Work and Income have powers to investigate gifts made earlier than the previous five years, going as far back in time as they like. If they decide a gift made at any time was made so that you would qualify for a benefit or subsidy, they can assess it as still being part of your personal assets and refuse you the benefit or subsidy on the basis that your personal assets are more than the allowable maximum.
The costs of maintaining a trust:
There are likely to be overheads in maintaining a trust. If the trust holds income-earning assets, the trustees must maintain annual accounts and annual tax returns and comply with any other requirements imposed by the Inland Revenue Department.
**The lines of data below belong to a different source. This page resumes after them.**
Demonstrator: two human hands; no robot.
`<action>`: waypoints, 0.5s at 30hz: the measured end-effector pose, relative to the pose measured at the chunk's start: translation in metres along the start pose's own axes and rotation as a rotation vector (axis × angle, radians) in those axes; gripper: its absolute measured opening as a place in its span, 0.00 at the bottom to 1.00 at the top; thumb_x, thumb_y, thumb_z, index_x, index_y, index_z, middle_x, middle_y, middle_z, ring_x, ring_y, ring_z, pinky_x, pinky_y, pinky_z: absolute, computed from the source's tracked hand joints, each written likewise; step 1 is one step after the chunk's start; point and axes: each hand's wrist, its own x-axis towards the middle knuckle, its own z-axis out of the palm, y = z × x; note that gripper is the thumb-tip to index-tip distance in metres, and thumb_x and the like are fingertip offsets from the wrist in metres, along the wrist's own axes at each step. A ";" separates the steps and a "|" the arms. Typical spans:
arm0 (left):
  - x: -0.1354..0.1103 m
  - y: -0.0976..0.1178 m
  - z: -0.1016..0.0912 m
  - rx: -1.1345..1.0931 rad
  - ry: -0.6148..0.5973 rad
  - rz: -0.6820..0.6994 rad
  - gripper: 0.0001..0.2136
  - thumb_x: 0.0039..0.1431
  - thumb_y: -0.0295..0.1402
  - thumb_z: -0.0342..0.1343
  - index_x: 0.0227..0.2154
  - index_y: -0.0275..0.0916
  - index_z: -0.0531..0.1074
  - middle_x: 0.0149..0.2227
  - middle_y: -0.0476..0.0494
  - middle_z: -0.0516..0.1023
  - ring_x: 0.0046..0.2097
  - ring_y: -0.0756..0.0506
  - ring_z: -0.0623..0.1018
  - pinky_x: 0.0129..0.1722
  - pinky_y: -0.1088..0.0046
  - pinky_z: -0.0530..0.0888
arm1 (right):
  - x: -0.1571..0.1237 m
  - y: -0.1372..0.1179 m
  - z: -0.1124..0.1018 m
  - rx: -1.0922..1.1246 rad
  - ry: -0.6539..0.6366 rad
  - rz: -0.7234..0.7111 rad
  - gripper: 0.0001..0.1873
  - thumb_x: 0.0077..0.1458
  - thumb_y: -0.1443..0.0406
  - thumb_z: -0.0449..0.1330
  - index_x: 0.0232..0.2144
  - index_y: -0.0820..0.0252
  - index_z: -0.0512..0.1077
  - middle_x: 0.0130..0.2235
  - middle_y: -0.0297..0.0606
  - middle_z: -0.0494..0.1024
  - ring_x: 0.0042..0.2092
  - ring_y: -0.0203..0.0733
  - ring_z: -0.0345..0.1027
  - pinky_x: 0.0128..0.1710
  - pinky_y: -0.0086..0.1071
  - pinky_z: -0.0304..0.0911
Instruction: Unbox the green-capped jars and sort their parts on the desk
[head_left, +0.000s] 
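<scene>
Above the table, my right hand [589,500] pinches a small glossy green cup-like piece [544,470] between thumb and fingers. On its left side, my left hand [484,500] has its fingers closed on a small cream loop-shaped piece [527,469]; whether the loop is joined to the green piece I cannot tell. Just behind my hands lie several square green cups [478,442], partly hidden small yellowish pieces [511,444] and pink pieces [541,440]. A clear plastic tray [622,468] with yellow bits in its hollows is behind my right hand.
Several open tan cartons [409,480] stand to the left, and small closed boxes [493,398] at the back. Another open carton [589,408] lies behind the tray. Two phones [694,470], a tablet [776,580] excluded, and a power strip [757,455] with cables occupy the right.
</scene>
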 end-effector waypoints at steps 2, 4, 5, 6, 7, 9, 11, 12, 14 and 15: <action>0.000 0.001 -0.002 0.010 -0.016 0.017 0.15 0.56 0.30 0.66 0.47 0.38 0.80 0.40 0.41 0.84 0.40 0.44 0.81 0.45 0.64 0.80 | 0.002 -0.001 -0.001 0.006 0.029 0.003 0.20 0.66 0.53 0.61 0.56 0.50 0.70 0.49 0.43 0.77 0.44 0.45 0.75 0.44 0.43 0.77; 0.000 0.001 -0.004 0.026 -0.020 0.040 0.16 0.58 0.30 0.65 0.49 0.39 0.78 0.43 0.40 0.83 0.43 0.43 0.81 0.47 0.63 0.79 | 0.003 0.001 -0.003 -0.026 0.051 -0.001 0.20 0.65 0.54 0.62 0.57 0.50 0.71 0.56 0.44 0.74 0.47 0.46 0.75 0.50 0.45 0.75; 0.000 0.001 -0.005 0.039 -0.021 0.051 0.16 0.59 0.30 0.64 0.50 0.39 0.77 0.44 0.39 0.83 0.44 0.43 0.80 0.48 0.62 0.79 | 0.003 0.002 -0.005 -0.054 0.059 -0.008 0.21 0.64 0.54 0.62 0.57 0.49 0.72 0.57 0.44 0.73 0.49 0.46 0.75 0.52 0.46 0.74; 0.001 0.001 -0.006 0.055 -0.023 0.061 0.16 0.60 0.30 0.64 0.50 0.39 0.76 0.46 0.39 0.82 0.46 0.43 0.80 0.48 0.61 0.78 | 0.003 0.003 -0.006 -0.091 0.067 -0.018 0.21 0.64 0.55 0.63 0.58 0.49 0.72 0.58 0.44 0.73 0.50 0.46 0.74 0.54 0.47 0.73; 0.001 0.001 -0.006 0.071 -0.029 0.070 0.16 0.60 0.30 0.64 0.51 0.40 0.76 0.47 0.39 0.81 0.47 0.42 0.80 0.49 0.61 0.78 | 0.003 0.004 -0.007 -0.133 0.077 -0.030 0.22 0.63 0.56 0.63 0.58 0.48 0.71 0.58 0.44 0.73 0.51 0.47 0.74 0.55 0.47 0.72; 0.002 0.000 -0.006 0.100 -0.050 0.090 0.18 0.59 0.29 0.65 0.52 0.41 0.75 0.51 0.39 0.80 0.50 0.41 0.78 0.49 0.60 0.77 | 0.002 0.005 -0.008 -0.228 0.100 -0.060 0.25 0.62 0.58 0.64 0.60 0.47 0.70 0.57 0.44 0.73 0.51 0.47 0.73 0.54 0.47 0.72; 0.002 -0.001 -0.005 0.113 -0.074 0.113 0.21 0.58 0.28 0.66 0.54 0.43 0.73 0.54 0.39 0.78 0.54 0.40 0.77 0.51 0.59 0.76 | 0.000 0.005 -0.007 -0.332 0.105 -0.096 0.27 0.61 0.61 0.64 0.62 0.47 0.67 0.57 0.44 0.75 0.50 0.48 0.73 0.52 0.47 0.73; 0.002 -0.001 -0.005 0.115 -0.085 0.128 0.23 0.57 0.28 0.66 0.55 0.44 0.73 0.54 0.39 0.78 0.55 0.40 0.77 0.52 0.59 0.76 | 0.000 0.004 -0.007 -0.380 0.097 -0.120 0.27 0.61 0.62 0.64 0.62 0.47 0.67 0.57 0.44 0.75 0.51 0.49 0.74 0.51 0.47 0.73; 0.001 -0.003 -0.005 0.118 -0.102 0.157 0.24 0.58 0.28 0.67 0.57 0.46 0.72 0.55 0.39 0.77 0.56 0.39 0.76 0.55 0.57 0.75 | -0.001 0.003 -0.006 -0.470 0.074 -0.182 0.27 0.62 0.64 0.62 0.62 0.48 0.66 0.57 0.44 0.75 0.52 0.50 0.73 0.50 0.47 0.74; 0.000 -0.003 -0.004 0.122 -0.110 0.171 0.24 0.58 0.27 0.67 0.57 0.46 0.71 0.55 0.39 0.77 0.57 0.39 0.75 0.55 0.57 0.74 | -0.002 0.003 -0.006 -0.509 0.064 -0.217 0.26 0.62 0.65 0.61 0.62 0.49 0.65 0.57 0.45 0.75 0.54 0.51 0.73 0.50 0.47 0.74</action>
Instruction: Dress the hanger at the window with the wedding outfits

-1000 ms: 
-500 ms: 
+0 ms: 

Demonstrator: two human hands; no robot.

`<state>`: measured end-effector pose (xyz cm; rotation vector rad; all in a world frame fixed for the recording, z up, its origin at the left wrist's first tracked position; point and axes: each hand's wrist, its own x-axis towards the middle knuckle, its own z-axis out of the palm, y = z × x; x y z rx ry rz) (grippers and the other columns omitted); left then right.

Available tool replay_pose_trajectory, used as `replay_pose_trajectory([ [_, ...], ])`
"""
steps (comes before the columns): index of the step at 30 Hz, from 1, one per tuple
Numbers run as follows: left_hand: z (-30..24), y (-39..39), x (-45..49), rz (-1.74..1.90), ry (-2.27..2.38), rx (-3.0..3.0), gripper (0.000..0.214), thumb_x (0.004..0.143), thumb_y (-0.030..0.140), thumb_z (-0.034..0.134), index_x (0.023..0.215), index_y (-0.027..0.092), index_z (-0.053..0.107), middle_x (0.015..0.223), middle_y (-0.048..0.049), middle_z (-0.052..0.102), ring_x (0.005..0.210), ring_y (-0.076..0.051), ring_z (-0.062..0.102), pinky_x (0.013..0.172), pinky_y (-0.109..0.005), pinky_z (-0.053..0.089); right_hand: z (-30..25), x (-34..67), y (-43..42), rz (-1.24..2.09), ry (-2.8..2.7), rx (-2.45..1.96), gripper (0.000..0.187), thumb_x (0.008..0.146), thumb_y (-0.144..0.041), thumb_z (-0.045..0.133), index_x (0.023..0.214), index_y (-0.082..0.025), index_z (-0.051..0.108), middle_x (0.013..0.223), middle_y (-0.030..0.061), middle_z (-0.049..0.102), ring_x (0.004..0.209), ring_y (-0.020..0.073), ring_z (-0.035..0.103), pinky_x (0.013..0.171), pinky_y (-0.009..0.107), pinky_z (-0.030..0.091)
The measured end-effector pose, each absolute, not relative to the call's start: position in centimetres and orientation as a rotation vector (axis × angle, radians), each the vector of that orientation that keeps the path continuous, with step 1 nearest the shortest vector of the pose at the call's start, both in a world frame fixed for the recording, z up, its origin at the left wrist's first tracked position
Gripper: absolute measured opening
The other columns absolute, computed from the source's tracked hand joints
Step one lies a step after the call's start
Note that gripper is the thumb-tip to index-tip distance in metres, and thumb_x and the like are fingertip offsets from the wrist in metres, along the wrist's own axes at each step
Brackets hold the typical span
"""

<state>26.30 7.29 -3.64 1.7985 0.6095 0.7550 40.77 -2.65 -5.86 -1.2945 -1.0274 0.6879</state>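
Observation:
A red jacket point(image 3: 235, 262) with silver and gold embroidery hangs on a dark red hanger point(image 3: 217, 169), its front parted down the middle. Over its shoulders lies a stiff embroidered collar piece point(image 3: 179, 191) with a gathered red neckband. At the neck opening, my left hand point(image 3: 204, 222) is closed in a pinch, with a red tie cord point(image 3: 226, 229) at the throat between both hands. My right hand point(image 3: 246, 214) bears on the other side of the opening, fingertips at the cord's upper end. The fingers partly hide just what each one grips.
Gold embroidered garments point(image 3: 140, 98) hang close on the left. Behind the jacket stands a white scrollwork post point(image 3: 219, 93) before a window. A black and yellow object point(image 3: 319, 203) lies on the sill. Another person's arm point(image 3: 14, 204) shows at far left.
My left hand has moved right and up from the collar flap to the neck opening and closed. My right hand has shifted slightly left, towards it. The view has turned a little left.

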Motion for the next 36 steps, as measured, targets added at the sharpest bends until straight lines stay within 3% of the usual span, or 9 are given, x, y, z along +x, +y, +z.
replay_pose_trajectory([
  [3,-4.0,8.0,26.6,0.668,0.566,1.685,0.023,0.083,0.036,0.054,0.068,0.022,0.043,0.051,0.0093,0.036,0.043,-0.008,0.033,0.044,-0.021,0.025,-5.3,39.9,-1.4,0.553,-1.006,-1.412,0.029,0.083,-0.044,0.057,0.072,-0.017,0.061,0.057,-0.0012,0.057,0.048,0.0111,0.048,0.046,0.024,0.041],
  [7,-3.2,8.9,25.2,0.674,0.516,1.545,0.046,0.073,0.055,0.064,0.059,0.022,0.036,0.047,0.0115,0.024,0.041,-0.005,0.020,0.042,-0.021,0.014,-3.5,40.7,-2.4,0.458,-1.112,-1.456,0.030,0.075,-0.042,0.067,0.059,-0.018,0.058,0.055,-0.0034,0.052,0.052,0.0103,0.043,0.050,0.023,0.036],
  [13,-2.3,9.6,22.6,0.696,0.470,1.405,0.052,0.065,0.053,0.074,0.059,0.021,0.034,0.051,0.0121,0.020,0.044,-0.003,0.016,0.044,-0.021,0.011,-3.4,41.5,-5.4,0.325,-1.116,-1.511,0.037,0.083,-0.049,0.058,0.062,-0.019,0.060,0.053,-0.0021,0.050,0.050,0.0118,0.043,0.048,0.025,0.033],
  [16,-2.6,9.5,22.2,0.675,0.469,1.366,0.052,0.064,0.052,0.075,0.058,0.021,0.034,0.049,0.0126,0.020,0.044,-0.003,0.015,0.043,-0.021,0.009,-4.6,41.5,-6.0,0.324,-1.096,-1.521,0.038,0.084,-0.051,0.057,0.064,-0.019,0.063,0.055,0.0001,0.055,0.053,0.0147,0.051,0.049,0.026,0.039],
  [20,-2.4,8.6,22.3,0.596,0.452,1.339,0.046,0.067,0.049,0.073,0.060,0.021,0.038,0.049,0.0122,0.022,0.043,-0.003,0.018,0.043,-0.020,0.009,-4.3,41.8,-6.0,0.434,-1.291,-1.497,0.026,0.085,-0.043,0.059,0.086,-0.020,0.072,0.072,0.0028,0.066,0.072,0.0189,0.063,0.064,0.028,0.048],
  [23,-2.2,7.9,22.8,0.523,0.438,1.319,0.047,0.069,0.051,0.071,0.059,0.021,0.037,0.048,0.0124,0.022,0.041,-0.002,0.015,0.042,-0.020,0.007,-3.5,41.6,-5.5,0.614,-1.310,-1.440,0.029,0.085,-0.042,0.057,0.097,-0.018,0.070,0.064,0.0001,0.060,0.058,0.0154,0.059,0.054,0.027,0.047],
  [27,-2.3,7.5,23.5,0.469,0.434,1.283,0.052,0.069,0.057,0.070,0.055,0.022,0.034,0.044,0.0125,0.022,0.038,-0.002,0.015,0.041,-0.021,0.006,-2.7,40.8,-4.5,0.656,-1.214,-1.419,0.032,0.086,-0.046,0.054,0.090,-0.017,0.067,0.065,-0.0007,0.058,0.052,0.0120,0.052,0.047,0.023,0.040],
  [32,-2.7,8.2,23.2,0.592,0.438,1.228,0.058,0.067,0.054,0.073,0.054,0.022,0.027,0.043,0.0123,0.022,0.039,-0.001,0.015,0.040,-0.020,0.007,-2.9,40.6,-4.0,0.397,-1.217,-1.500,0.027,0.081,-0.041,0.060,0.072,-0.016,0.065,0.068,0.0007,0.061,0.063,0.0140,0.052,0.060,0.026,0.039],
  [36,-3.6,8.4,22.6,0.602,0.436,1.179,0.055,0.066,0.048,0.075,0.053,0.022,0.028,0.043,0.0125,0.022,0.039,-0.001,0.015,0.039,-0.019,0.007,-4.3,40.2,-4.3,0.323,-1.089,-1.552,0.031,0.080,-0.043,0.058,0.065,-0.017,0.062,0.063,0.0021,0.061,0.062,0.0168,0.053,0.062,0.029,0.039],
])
It is therefore important to establish, before you set up a trust, that the benefits of the trust will outweigh the costs.
Can a transfer of assets to a trust be set aside?
Certain statutes provide for transfers of assets or gifts to be set-aside in certain circumstances:
* Property Law Act 1952 - A transfer of property may be set aside if the intention in transferring it was to defraud creditors.
* Insolvency Act 1967 - A payment of money can be taken back if you are adjudged bankrupt within two years of that gift being made, or within five years if it can be shown that at the time you made the gift you were unable to pay your debts.
* Property (Relationships) Act 1976 - Under this Act transfers of assets can be set aside if the effect of that transfer is to defeat the rights of spouses or de facto partners to share in the couple’s relationship property.
* Social Security Act 1964 - This is the Act that is relevant to rest home subsidies (Residential Care Subsidy). Unlike the other Acts listed above, its effect is not to overturn the gift but rather to provide for the government to refuse to grant a benefit in some cases where a gift has been made. This is explained in more detail below.
It is essential that the trust is properly administered, that records are kept and that the trust assets are dealt with according to the terms of the trust. Otherwise, the trust could be held to be invalid through investigations by the Inland Revenue Department or some other creditor (including Government departments). This requires trust meetings to be held at annual gifting time or when an asset is purchased or sold, and comprehensive minutes to be kept.
This memorandum does not purport to be extensive or thorough. Rather, it is an introduction only to a complicated subject. Before proceeding to set up a family trust, you are strongly recommended to take professional advice in order to be able to properly evaluate the pros and cons of proceeding. Cockcroft Law Ltd accepts no liability to any person who acts on this memorandum without seeking proper professional advice.